Down to the last line, the material below should be reproduced exactly.

** Opening Raw data block **

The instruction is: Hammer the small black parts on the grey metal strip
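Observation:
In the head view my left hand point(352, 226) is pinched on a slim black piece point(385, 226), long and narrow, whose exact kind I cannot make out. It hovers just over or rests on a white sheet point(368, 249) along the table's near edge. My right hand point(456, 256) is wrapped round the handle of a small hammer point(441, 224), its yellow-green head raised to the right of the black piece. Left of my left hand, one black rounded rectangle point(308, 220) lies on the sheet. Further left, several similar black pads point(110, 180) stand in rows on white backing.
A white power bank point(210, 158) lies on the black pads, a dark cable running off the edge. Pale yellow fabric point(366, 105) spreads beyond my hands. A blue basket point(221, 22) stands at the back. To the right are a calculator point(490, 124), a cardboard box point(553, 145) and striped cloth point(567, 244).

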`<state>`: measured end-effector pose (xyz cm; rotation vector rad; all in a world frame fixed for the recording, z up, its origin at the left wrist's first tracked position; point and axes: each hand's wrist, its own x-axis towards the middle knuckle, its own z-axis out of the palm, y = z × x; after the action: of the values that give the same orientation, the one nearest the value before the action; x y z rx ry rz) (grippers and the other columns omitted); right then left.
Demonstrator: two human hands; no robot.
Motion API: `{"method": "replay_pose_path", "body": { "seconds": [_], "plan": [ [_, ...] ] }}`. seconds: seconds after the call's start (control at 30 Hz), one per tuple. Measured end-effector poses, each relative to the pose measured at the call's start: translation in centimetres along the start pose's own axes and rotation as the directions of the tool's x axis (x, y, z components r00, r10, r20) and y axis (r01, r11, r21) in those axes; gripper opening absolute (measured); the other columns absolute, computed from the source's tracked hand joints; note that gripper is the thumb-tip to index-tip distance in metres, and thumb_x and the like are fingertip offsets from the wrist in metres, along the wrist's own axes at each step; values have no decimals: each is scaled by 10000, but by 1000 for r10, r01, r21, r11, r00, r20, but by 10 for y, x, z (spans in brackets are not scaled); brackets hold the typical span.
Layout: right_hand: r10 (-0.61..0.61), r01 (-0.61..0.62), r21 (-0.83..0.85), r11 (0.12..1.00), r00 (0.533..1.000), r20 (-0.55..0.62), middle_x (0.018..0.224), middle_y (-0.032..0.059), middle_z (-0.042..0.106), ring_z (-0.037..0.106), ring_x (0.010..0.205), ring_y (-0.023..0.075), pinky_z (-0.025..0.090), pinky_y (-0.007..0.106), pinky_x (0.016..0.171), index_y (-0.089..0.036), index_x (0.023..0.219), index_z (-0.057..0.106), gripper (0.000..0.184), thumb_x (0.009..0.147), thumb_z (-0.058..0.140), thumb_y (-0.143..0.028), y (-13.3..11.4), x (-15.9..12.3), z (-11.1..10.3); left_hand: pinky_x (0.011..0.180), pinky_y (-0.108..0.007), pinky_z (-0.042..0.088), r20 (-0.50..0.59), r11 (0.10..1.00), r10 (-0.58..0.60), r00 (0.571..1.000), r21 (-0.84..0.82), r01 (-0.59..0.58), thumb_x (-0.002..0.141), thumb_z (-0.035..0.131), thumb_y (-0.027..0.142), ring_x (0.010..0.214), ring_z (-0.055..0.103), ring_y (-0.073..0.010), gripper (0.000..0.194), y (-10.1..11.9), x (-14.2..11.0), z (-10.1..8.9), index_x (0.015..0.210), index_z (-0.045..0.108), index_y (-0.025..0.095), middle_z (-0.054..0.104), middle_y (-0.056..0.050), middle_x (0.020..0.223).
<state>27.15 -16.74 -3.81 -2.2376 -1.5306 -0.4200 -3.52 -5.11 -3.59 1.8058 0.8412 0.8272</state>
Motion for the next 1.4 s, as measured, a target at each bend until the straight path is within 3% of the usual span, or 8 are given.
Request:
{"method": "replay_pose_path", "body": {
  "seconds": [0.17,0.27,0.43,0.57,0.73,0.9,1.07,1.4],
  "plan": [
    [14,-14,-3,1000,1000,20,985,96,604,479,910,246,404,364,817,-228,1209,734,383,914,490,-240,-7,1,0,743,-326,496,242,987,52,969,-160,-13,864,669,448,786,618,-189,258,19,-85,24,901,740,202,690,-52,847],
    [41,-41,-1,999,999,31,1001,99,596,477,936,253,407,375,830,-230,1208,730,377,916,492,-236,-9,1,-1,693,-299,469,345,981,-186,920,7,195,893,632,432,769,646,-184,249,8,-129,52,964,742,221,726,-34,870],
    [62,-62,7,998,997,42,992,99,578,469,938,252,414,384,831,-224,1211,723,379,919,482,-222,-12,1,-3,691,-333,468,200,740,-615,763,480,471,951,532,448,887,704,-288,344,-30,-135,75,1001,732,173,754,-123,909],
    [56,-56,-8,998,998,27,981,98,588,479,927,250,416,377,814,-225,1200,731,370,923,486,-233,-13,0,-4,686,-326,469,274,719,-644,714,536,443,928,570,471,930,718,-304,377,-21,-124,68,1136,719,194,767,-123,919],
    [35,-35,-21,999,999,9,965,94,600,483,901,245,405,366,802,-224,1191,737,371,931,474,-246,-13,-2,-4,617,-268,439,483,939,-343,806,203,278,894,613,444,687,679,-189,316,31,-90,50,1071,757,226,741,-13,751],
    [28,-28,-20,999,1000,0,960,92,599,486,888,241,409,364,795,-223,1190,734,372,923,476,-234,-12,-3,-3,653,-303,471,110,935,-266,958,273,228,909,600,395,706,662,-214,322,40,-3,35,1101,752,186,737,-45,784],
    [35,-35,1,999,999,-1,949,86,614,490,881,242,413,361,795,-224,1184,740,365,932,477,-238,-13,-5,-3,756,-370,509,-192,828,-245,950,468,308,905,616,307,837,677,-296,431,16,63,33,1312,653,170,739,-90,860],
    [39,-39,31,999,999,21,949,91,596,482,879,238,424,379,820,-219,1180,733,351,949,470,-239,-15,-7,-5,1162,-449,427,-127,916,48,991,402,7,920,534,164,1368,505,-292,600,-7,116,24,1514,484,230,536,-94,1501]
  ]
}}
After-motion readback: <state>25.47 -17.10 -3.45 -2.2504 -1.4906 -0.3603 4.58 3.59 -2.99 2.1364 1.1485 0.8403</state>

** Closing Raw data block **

Answer to the problem:
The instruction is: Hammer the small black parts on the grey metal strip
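Observation:
In the head view my left hand point(352, 226) is pinched on a slim black piece point(385, 226), long and narrow, whose exact kind I cannot make out. It hovers just over or rests on a white sheet point(368, 249) along the table's near edge. My right hand point(456, 256) is wrapped round the handle of a small hammer point(441, 224), its yellow-green head raised to the right of the black piece. Left of my left hand, one black rounded rectangle point(308, 220) lies on the sheet. Further left, several similar black pads point(110, 180) stand in rows on white backing.
A white power bank point(210, 158) lies on the black pads, a dark cable running off the edge. Pale yellow fabric point(366, 105) spreads beyond my hands. A blue basket point(221, 22) stands at the back. To the right are a calculator point(490, 124), a cardboard box point(553, 145) and striped cloth point(567, 244).
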
`<state>`: measured end-effector pose (xyz cm; rotation vector rad; all in a world frame fixed for the recording, z up, its origin at the left wrist's first tracked position; point and axes: each hand's wrist, its own x-axis towards the middle knuckle, its own z-axis out of the palm, y = z × x; after the action: of the values that give the same orientation, the one nearest the value before the action; x y z rx ry rz) (grippers and the other columns omitted); right then left.
Demonstrator: two human hands; no robot.
Motion API: `{"method": "replay_pose_path", "body": { "seconds": [_], "plan": [ [_, ...] ] }}`. seconds: seconds after the call's start (control at 30 Hz), one per tuple. Measured end-effector poses, each relative to the pose measured at the call's start: translation in centimetres along the start pose's own axes and rotation as the directions of the tool's x axis (x, y, z components r00, r10, r20) and y axis (r01, r11, r21) in those axes; gripper opening absolute (measured); the other columns absolute, computed from the source's tracked hand joints; note that gripper is the thumb-tip to index-tip distance in metres, and thumb_x and the like are fingertip offsets from the wrist in metres, along the wrist's own axes at each step; values have no decimals: each is scaled by 10000, but by 1000 for r10, r01, r21, r11, r00, r20, but by 10 for y, x, z (spans in brackets are not scaled); brackets hold the typical span.
Layout: right_hand: r10 (-0.61..0.61), r01 (-0.61..0.62), r21 (-0.83..0.85), r11 (0.12..1.00), r00 (0.533..1.000), r20 (-0.55..0.62), middle_x (0.018..0.224), middle_y (-0.032..0.059), middle_z (-0.042..0.106), ring_z (-0.037..0.106), ring_x (0.010..0.205), ring_y (-0.023..0.075), pinky_z (-0.025..0.090), pinky_y (-0.007..0.106), pinky_x (0.016..0.171), index_y (-0.089..0.036), index_x (0.023..0.219), index_z (-0.057..0.106), gripper (0.000..0.184), thumb_x (0.009..0.147), thumb_z (-0.058..0.140), thumb_y (-0.143..0.028), y (-13.3..11.4), x (-15.9..12.3), z (-11.1..10.3); left_hand: pinky_x (0.011..0.180), pinky_y (-0.108..0.007), pinky_z (-0.042..0.088), r20 (-0.50..0.59), r11 (0.10..1.00), r10 (-0.58..0.60), r00 (0.571..1.000), r21 (-0.84..0.82), r01 (-0.59..0.58), thumb_x (-0.002..0.141), thumb_z (-0.035..0.131), thumb_y (-0.027..0.142), ring_x (0.010..0.214), ring_z (-0.055..0.103), ring_y (-0.073..0.010), gripper (0.000..0.194), y (-10.1..11.9), x (-14.2..11.0), z (-10.1..8.9), index_x (0.015..0.210), index_z (-0.045..0.108), index_y (-0.025..0.095), middle_z (-0.054..0.104), middle_y (-0.056..0.050), middle_x (0.020..0.223).
<state>27.15 -16.74 -3.81 -2.2376 -1.5306 -0.4200 -3.52 -5.11 -3.59 1.8058 0.8412 0.8272</state>
Motion for the next 1.4 s, as measured, a target at each bend until the straight path is within 3% of the usual span, or 8 are given.
Request:
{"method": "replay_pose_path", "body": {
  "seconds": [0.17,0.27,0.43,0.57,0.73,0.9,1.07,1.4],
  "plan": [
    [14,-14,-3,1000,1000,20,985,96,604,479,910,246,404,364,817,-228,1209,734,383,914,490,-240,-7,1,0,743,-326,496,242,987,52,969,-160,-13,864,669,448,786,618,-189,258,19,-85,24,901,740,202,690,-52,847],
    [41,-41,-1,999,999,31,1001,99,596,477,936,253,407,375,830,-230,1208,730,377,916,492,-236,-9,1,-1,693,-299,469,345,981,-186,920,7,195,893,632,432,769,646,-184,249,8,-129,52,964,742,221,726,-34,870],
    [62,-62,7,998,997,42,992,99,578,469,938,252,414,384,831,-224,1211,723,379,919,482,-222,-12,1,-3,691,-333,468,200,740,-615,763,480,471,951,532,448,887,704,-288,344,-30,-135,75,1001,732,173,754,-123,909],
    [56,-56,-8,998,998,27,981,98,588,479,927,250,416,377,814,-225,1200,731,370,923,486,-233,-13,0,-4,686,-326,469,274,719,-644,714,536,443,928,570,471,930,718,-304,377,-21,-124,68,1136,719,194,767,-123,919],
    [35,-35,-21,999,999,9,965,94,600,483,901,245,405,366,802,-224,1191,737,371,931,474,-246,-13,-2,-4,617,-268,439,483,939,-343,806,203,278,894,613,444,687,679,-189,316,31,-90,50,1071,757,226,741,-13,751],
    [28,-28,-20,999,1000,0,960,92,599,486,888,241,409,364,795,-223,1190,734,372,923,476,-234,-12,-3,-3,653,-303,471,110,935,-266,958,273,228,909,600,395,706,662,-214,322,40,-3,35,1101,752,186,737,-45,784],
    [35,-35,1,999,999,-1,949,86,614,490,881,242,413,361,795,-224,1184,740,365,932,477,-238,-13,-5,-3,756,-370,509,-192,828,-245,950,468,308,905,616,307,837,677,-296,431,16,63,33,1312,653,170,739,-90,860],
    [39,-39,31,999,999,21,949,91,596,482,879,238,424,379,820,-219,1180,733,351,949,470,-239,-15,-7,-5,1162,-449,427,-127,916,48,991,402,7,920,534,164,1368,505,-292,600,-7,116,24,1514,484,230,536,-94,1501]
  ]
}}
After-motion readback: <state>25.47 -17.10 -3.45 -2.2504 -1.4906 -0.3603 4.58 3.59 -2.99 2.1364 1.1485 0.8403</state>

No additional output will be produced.